§ Exercise:
For this exercise, output every line of the data as it stands.

§ Data segment:

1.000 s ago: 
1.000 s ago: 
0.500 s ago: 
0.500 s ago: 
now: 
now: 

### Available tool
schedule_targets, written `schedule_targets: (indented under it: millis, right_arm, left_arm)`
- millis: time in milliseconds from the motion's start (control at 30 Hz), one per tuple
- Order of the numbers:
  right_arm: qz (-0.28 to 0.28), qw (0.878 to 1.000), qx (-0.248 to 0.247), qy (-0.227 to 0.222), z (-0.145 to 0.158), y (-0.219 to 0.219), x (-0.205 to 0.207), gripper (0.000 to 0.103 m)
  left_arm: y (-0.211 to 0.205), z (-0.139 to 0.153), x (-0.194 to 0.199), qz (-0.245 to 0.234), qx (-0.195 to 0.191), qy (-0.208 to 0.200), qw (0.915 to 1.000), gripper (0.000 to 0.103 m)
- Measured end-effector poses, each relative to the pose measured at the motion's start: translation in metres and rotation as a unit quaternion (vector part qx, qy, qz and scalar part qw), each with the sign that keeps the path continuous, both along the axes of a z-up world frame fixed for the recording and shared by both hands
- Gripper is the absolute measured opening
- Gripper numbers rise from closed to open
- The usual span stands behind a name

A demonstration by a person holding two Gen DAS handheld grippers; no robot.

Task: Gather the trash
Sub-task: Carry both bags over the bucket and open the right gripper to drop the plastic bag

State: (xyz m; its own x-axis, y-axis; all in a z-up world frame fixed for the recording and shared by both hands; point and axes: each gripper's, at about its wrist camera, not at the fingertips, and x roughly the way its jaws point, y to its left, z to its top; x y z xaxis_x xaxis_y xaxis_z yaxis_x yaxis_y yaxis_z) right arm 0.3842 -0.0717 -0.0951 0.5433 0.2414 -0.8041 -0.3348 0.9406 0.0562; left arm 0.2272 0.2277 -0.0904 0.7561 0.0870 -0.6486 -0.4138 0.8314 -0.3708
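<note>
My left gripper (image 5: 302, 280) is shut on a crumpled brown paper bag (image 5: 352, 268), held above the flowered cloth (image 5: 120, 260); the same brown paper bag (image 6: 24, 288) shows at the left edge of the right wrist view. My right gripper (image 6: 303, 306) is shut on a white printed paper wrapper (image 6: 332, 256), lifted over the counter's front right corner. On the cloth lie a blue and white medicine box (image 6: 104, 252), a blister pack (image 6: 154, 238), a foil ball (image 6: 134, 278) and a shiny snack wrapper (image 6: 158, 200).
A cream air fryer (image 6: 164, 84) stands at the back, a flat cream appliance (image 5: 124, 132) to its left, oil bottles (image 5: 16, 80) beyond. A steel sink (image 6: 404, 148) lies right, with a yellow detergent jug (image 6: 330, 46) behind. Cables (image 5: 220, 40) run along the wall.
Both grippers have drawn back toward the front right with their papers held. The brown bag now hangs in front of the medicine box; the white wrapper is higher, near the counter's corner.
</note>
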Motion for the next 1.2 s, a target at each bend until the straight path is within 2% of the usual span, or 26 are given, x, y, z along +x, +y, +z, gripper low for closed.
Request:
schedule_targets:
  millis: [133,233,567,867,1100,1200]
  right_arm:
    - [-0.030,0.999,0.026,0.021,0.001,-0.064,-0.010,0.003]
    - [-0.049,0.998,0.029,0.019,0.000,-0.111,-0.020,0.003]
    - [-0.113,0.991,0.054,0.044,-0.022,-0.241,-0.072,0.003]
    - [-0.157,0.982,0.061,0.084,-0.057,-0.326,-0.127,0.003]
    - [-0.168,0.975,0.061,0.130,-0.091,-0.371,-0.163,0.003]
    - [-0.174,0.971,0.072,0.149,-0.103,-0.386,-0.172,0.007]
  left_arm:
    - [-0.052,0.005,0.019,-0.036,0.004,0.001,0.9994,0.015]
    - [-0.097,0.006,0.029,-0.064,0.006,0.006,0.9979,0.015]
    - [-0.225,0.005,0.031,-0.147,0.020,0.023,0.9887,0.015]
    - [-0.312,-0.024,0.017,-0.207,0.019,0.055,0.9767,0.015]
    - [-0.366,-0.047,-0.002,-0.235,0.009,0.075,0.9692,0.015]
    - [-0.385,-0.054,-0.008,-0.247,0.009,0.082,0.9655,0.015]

§ Output:
1.000 s ago: 
1.000 s ago: 
0.500 s ago: 
0.500 s ago: 
now: 
now: 

### Available tool
schedule_targets, written `schedule_targets: (indented under it: millis, right_arm, left_arm)`
- millis: time in milliseconds from the motion's start (control at 30 Hz), one per tuple
- Order of the numbers:
  right_arm: qz (-0.28 to 0.28), qw (0.878 to 1.000), qx (-0.248 to 0.247), qy (-0.227 to 0.222), z (-0.145 to 0.158), y (-0.219 to 0.219), x (-0.205 to 0.207), gripper (0.000 to 0.103 m)
  left_arm: y (-0.211 to 0.205), z (-0.139 to 0.153), x (-0.194 to 0.199), qz (-0.245 to 0.234), qx (-0.195 to 0.191), qy (-0.208 to 0.200), qw (0.915 to 1.000), gripper (0.000 to 0.103 m)
- Measured end-effector poses, each relative to the pose measured at the motion's start: translation in metres and rotation as a unit quaternion (vector part qx, qy, qz and scalar part qw), each with the sign that keeps the path continuous, both along the axes of a z-up world frame fixed for the recording and shared by both hands
- Gripper is the absolute measured opening
- Gripper numbers rise from closed to open
- The usual span stands behind a name

A demonstration by a person holding two Gen DAS handheld grippers; no robot.

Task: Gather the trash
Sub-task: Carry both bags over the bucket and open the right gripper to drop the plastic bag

State: (xyz m; its own x-axis, y-axis; all in a z-up world frame fixed for the recording and shared by both hands; point and axes: each gripper's, at about its wrist camera, not at the fingertips, and x roughly the way its jaws point, y to its left, z to its top; x y z xaxis_x xaxis_y xaxis_z yaxis_x yaxis_y yaxis_z) right arm 0.3842 -0.0717 -0.0951 0.5433 0.2414 -0.8041 -0.3348 0.9406 0.0562; left arm 0.2272 0.2277 -0.0904 0.7561 0.0870 -0.6486 -0.4138 0.8314 -0.3708
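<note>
My left gripper (image 5: 302, 280) is shut on a crumpled brown paper bag (image 5: 352, 268), held above the flowered cloth (image 5: 120, 260); the same brown paper bag (image 6: 24, 288) shows at the left edge of the right wrist view. My right gripper (image 6: 303, 306) is shut on a white printed paper wrapper (image 6: 332, 256), lifted over the counter's front right corner. On the cloth lie a blue and white medicine box (image 6: 104, 252), a blister pack (image 6: 154, 238), a foil ball (image 6: 134, 278) and a shiny snack wrapper (image 6: 158, 200).
A cream air fryer (image 6: 164, 84) stands at the back, a flat cream appliance (image 5: 124, 132) to its left, oil bottles (image 5: 16, 80) beyond. A steel sink (image 6: 404, 148) lies right, with a yellow detergent jug (image 6: 330, 46) behind. Cables (image 5: 220, 40) run along the wall.
Both grippers have drawn back toward the front right with their papers held. The brown bag now hangs in front of the medicine box; the white wrapper is higher, near the counter's corner.
</note>
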Motion for the next 1.2 s, a target at each bend until the straight path is within 2% of the usual span, or 26 are given, x, y, z along +x, +y, +z, gripper low for closed.
Request:
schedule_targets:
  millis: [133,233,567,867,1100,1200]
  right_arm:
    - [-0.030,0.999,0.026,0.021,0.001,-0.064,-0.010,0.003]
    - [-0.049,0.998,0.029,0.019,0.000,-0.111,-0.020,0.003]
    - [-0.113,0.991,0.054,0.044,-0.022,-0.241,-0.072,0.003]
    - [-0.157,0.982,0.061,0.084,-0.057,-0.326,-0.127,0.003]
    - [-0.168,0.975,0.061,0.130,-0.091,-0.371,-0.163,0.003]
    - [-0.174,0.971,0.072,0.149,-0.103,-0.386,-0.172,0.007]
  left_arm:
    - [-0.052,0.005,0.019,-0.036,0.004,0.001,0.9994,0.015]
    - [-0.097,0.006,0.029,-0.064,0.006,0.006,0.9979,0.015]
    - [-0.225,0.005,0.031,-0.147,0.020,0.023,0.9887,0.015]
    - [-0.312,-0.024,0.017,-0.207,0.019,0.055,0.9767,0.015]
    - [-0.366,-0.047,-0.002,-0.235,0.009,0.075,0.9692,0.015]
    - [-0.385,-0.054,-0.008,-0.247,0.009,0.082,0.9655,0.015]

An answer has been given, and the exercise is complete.